La revalorisation du salaire des profs les fera-t-elle voter à gauche?
EDUCATION•A un an de la présidentielle, les mesures annoncées ressemblent à une opération de reconquête électorale...Anissa Boumediene
C’est cadeau. Augmentation générale à compter du 1er janvier 2017, carrières accélérées pour les enseignants les plus engagés : ce mardi, Najat Vallaud-Belkacem a annoncé une revalorisation de ses fonctionnaires et de leur rémunération qui atteindra un milliard d’euros en 2020. Forcément, ces mesures devraient être assez bien accueillies. Mais à moins d’un an de la présidentielle, ça pourrait sonner comme une opération reconquête de l’électorat enseignant, qui vote traditionnellement à gauche.
Prime et (re) valorisation
Mauvaise élève, la France compte parmi les pays de l’OCDE qui rémunèrent le moins bien leurs enseignants.

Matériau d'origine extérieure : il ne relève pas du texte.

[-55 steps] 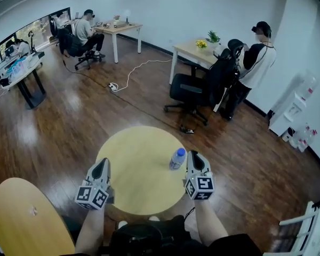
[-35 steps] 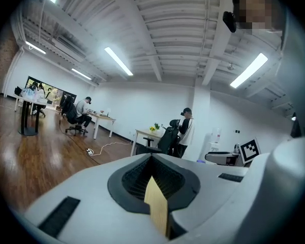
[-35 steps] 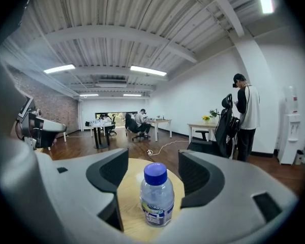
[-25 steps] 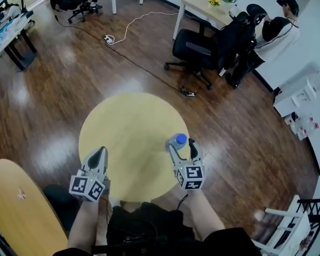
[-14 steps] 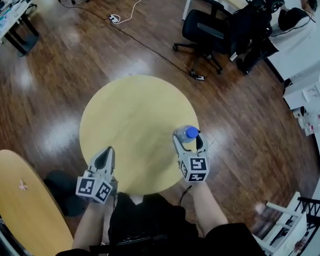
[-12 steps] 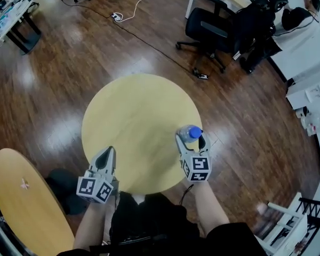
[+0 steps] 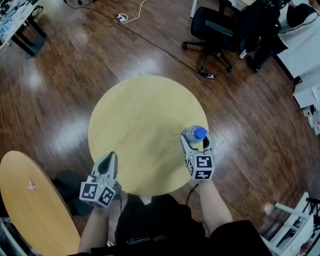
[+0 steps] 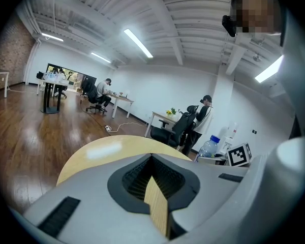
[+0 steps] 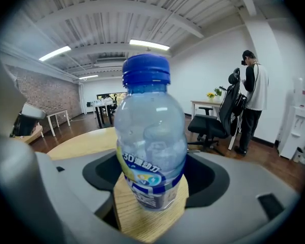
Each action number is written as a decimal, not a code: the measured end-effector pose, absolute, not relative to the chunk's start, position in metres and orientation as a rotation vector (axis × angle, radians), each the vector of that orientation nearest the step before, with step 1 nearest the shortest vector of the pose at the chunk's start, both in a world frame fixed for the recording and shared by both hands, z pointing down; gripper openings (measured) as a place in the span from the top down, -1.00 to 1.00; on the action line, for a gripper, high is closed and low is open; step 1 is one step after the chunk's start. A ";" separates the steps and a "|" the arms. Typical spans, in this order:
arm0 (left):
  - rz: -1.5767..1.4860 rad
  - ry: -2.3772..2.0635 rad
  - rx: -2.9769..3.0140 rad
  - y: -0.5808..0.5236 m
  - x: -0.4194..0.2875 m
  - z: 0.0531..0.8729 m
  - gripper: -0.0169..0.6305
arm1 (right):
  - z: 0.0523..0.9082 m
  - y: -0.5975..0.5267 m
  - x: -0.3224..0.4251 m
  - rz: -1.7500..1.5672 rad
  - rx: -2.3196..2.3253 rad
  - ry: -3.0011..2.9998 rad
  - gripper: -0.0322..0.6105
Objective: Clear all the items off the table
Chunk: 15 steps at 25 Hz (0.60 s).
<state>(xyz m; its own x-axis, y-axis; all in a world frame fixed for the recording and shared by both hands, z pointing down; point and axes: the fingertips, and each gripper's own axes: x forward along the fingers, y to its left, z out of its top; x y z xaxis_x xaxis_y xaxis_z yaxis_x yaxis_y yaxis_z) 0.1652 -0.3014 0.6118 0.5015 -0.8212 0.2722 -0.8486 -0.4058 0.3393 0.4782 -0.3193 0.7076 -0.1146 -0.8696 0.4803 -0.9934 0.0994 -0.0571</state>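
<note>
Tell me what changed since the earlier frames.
The right gripper moved in on the bottle from its right; its jaws, just opening, now straddle it without pressing. Nothing taken hold of yet. The bottle stays upright on the table; the left gripper stays shut and empty at the near edge.

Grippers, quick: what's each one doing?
Left gripper: closed, empty.
Right gripper: open, jaws just widened, clear blue-capped plastic bottle between them, ungripped.
</note>
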 end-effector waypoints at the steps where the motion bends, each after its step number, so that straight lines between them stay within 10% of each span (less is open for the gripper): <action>1: 0.084 -1.378 2.318 -0.300 0.166 0.611 0.95 | 0.709 -0.319 0.478 0.536 1.828 -2.057 -0.26; 15: -0.076 -1.518 2.354 -0.295 0.132 0.559 0.95 | 0.640 -0.332 0.447 0.396 1.759 -2.242 -0.26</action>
<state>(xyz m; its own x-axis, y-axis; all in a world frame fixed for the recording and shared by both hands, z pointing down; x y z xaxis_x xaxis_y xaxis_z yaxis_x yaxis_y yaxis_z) 0.1323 -0.2953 0.5586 0.4284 -0.8933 0.1357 -0.8752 -0.3729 0.3083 0.4472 -0.3321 0.6404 -0.2303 -0.9004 0.3692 -0.9723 0.2280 -0.0506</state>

Dont acte, la ministre de l’Education nationale s’est saisie du problème.
Mardi, elle a annoncé pêle-mêle la valorisation du parcours des enseignants, notamment ceux qui officient en réseau d’éducation prioritaire (REP), qui pourront bénéficier d’une accélération de carrière, ainsi qu’un alignement de l’indemnité annuelle perçue par les professeurs des écoles, actuellement de 400 euros, sur la prime que touchent leurs collègues du second degré fixée, elle, à 1.200 euros.

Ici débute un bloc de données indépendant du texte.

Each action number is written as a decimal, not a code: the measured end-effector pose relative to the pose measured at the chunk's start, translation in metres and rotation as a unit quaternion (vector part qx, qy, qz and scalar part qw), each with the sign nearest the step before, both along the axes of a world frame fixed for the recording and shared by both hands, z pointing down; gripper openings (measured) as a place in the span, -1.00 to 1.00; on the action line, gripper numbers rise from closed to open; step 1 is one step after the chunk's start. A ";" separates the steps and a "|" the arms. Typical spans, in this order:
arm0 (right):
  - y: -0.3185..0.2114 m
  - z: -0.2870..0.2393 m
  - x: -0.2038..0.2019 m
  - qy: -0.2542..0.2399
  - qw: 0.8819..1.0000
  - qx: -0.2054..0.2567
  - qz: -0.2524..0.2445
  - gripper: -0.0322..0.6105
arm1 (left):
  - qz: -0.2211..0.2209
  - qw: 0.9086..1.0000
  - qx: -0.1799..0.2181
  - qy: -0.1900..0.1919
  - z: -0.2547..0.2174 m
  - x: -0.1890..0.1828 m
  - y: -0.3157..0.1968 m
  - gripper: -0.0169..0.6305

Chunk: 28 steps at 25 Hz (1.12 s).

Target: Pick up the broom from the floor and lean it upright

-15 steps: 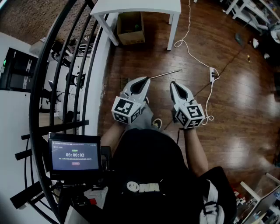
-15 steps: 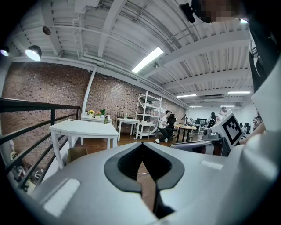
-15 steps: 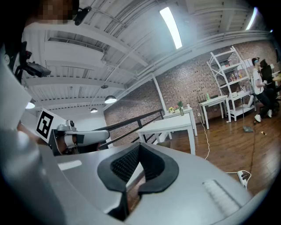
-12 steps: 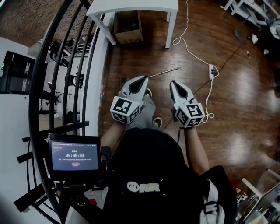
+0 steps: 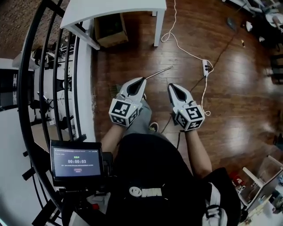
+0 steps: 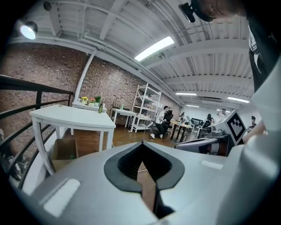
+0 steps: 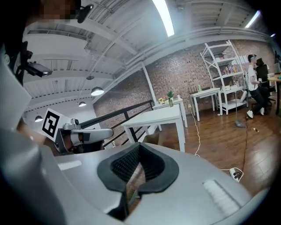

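The broom lies on the wooden floor in the head view. Its thin metal handle [image 5: 160, 72] runs up to the right, and its brush end [image 5: 114, 91] shows beside the railing. The middle of it is hidden under my left gripper [image 5: 143, 79]. That gripper is held above the floor in front of the person, shut and empty. My right gripper [image 5: 169, 85] hovers beside it to the right, also shut with nothing in it. In the left gripper view the jaws [image 6: 141, 141] meet at the tip; the right gripper view shows the same [image 7: 139, 143].
A white table [image 5: 110, 9] stands ahead with a cardboard box [image 5: 108, 28] under it. A white power strip [image 5: 205, 67] and its cable lie on the floor at the right. A black railing [image 5: 48, 88] runs along the left. A small screen [image 5: 77, 162] sits at the person's waist.
The head view has swung, so the table, box and power strip slid left in the picture. Both grippers stay shut and side by side in front of the person.
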State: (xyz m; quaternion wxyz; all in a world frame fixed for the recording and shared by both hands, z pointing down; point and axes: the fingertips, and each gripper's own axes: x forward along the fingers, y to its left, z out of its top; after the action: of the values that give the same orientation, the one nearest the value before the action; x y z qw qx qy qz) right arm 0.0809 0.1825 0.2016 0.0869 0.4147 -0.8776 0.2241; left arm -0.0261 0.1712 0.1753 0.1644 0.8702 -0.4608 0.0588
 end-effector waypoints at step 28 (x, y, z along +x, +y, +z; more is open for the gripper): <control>-0.200 0.393 0.024 -0.060 0.974 -0.219 0.029 -0.89 | 0.258 0.866 -0.372 -0.213 0.575 0.025 -0.154 -0.11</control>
State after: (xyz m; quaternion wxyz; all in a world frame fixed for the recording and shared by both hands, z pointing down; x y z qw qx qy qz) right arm 0.1051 -0.0177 0.5950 0.1159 0.3964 -0.7988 0.4375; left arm -0.0015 0.0169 0.7507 0.3527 0.7984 -0.1880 0.4504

« Il était temps !, s’exclame Sabrina, institutrice en maternelle. Ça fait une trentaine d’années que les profs de collèges et lycées perçoivent cette prime. Nous, ça fait à peine trois ans qu’on la touche, et elle est trois fois plus faible que la leur ». « Oui, mais j’aurais préféré une augmentation de salaire plus franche plutôt qu’une prime », regrette Mélodie, sa collègue. « C’était sur la liste de nos revendications, on l’a voulue, on l’a eue, on ne va pas râler ! », tempère Annie, institutrice elle aussi, contente de récupérer 800 euros de plus. Une somme à laquelle vient s’ajouter le dégel du point d’indice des fonctionnaires. « En pratique, cela correspond à une revalorisation de 0,6 %, c’est quand même très faible », souligne Frédérique Rolet, porte-parole du SNES-FSU, le syndicat majoritaire du second degré (collèges et lycées). « La France a tellement de retard sur la rémunération de ses enseignants, estime-t-elle. Cela rattrape un peu les dégâts mais ce n’est pas suffisant ».
« Si c’est une opération séduction, pas sûre qu’elle fonctionne »

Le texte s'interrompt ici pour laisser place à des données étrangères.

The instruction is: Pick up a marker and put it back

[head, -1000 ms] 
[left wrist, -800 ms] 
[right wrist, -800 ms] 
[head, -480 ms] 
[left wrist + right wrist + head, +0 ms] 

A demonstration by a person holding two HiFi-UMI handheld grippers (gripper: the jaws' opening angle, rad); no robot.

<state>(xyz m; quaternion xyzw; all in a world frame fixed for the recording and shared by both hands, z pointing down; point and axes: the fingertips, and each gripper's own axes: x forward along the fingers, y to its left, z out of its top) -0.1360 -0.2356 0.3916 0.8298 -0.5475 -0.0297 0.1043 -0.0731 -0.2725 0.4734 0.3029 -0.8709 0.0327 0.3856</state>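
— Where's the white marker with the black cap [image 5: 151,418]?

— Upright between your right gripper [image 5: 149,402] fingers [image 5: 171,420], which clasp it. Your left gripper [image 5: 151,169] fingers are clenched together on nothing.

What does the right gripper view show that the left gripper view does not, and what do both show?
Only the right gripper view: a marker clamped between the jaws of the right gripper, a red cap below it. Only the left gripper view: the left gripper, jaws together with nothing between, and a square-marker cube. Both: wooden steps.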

Mais est-ce suffisant pour regagner l’amour de l’électorat enseignant ? Parmi les autres mesures annoncées par Najat Vallaud-Belkacem : l’augmentation de tous les profs prévue à compter du 1er janvier 2017, soit moins de quatre mois avant l’élection présidentielle, Frédérique Roulet n’est « pas dupe ». « Les nouvelles grilles indiciaires, c’est sûr, c’est une étape de revalorisation certaine. Mais si tout ça n’est qu’ une opération séduction et reconquête de l’électorat enseignant en vue de la présidentielle, je ne suis pas sûre qu’elle fonctionne », tacle-t-elle. « Forcément, les enseignants porteront un regard positif à cette hausse de leur pouvoir d’achat. Mais plutôt qu’un joli cadeau, ils n’y verront que la réparation d’un manque qu’ils dénonçaient depuis longtemps ». Un scepticisme partagé par beaucoup de collègues.
aa« Malgré toutes ces mesures, des malaises demeurent dans la profession. Elles ne suffiront pas à résoudre les autres problèmes que posent la réforme du collège et l’absence de réforme du lycée ». Même sentiment du côté des professeurs des écoles. «La réforme des rythmes scolaires a été du grand n’importe quoi », condamne Sabrina. « Plutôt de gauche », la jeune femme « ne sai [t] pas encore pour qui [elle] voter [a] l’année prochaine ». « Si je vote à gauche, ce sera sans doute moins par adhésion que pour contrer la droite et l’extrême droite ». Bref, pour satisfaire ses électeurs enseignants, le gouvernement risque de devoir réviser sa copie.